Your answer must be an exact copy of the records below, minus the pictures.

- **Given data**
++++++

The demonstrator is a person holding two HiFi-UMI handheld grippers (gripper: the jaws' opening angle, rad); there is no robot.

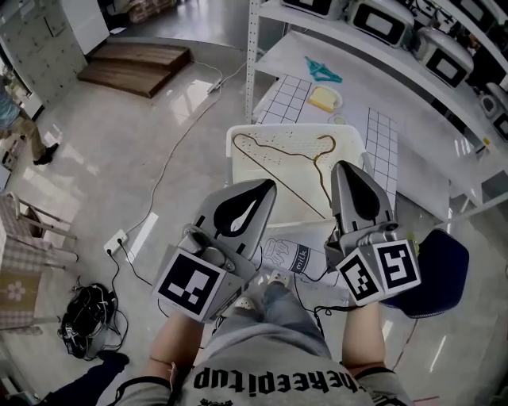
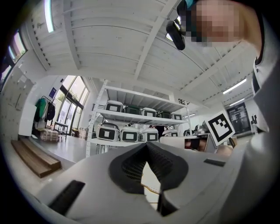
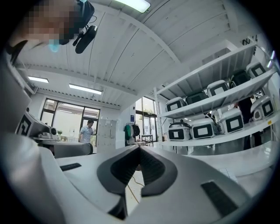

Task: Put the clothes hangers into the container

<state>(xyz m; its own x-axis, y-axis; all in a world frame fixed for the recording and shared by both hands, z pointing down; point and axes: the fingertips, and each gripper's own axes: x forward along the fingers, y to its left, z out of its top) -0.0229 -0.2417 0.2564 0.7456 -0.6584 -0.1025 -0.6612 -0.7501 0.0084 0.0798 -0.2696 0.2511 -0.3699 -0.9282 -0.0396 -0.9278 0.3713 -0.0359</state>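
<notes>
Clothes hanger (image 1: 282,184), thin brownish wire, lay flat inside the white container (image 1: 252,194) on the floor, ahead of the person's knees.

Far left in the head view: a person's legs (image 1: 20,127) at the frame edge. Low wooden platform (image 1: 135,67) beyond, on pale glossy floor. Power strip (image 1: 115,242) with a cable trailing off. Black tangle of cables (image 1: 83,321) lower left.

Left gripper (image 1: 270,185) was held over the container's near left edge, pointing roughly level. Its own view had the jaws together at the tips (image 2: 146,144), nothing pinched. A sliver of container and wire showed through the gap under the tips.

Right gripper (image 1: 340,166) was held over the container's near right side, its tip just beside the hanger's hooked end. Jaws were closed, tips touching (image 3: 139,147). A thin strand of wire showed through the gap beneath them. Could not tell whether the tips pinched the wire or merely sat beside it.

Behind the container: a grid-marked sheet (image 1: 287,99), a yellow item on a small plate (image 1: 324,98), a teal item (image 1: 324,71) on the low white shelf. Grey-and-white appliances (image 1: 377,20) lined the shelf above. Far right: a dark blue seat (image 1: 440,270), near the right gripper's marker cube.
</notes>
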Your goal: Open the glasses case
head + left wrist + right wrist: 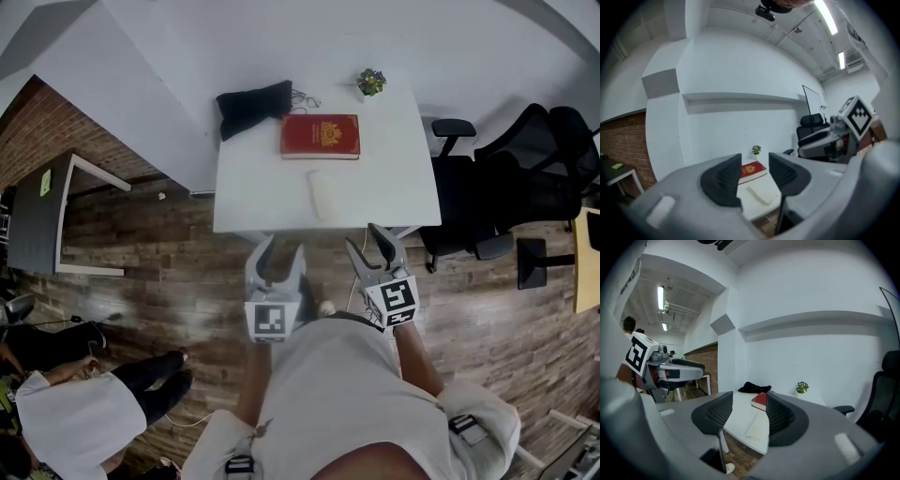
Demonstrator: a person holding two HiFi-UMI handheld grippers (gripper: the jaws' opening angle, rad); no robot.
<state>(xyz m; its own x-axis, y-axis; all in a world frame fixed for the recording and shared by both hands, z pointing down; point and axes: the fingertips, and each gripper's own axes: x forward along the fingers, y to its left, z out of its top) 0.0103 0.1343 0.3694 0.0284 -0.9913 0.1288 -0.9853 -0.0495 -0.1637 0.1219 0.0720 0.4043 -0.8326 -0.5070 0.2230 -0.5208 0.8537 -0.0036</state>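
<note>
The white glasses case (pixel 322 194) lies shut near the front edge of the white table (pixel 248 202). It also shows through the jaw gaps as a pale oblong glasses case (pixel 759 194) and glasses case (pixel 757 426). My left gripper (pixel 279 251) and right gripper (pixel 367 240) hang side by side over the wooden floor, just short of the table's front edge. Neither touches the case. Both stand open with nothing between the pads: left gripper (pixel 754 180), right gripper (pixel 749 416).
Behind the case lie a red book (pixel 320 137), a black pouch (pixel 253 106) and a small potted plant (pixel 371 82). Black office chairs (pixel 506 187) stand right of the table. A dark desk (pixel 37 220) stands at the left, and a seated person (pixel 75 408) is lower left.
</note>
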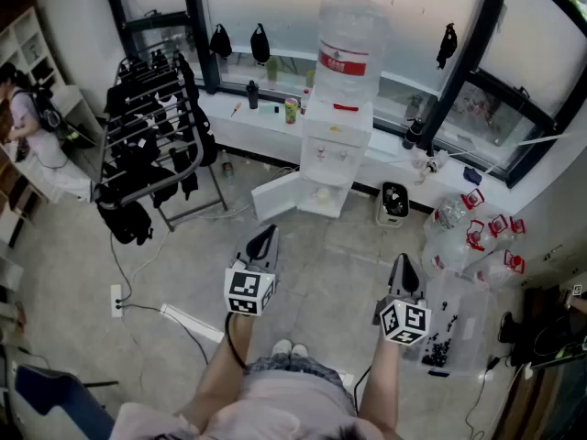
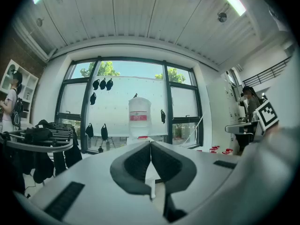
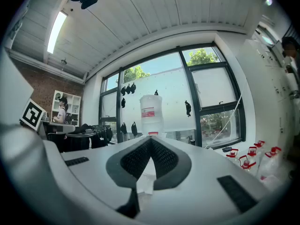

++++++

- **Task answer**
The demonstrator is a person holding two HiFi-UMI handheld grippers (gripper: the jaws' opening angle, rad); there is no robot.


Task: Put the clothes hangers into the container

<state>(xyz m; its own x-axis, y-axis; all in a world frame fixed for the recording and shared by both hands, z pointing down; point and axes: the fingertips, and each gripper's own axes: x forward along the fingers, y to its left, z out of its top) -0.0229 -0.2417 0.2564 0.7456 -0.6584 -0.1025 -0.6612 -0.7501 0.0084 0.0798 -0.2696 0.2511 -0.3699 -0.9282 -0.0396 -0.9278 0.3713 -0.0359</state>
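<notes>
Clothes hanger (image 1: 282,184), thin brownish wire, lay flat inside the white container (image 1: 252,194) on the floor, ahead of the person's knees.

Far left in the head view: a person's legs (image 1: 20,127) at the frame edge. Low wooden platform (image 1: 135,67) beyond, on pale glossy floor. Power strip (image 1: 115,242) with a cable trailing off. Black tangle of cables (image 1: 83,321) lower left.

Left gripper (image 1: 270,185) was held over the container's near left edge, pointing roughly level. Its own view had the jaws together at the tips (image 2: 146,144), nothing pinched. A sliver of container and wire showed through the gap under the tips.

Right gripper (image 1: 340,166) was held over the container's near right side, its tip just beside the hanger's hooked end. Jaws were closed, tips touching (image 3: 139,147). A thin strand of wire showed through the gap beneath them. Could not tell whether the tips pinched the wire or merely sat beside it.

Behind the container: a grid-marked sheet (image 1: 287,99), a yellow item on a small plate (image 1: 324,98), a teal item (image 1: 324,71) on the low white shelf. Grey-and-white appliances (image 1: 377,20) lined the shelf above. Far right: a dark blue seat (image 1: 440,270), near the right gripper's marker cube.
</notes>
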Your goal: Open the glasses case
head + left wrist + right wrist: 
Demonstrator: a person holding two HiFi-UMI handheld grippers (gripper: the jaws' opening angle, rad); no robot.
<state>(xyz m; its own x-axis, y-axis; all in a world frame fixed for the recording and shared by both hands, z pointing down; point and axes: the fingertips, and each gripper's own axes: x forward along the fingers, y to its left, z out of its top) 0.0103 0.1343 0.3694 0.0284 -0.9913 0.1288 -0.9853 -0.0495 -0.1637 0.1219 0.0720 0.4043 -0.8326 -0.5070 0.2230 -0.5208 0.8537 -0.0036</state>
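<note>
The white glasses case (pixel 322 194) lies shut near the front edge of the white table (pixel 248 202). It also shows through the jaw gaps as a pale oblong glasses case (pixel 759 194) and glasses case (pixel 757 426). My left gripper (pixel 279 251) and right gripper (pixel 367 240) hang side by side over the wooden floor, just short of the table's front edge. Neither touches the case. Both stand open with nothing between the pads: left gripper (pixel 754 180), right gripper (pixel 749 416).
Behind the case lie a red book (pixel 320 137), a black pouch (pixel 253 106) and a small potted plant (pixel 371 82). Black office chairs (pixel 506 187) stand right of the table. A dark desk (pixel 37 220) stands at the left, and a seated person (pixel 75 408) is lower left.
</note>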

No more output is required.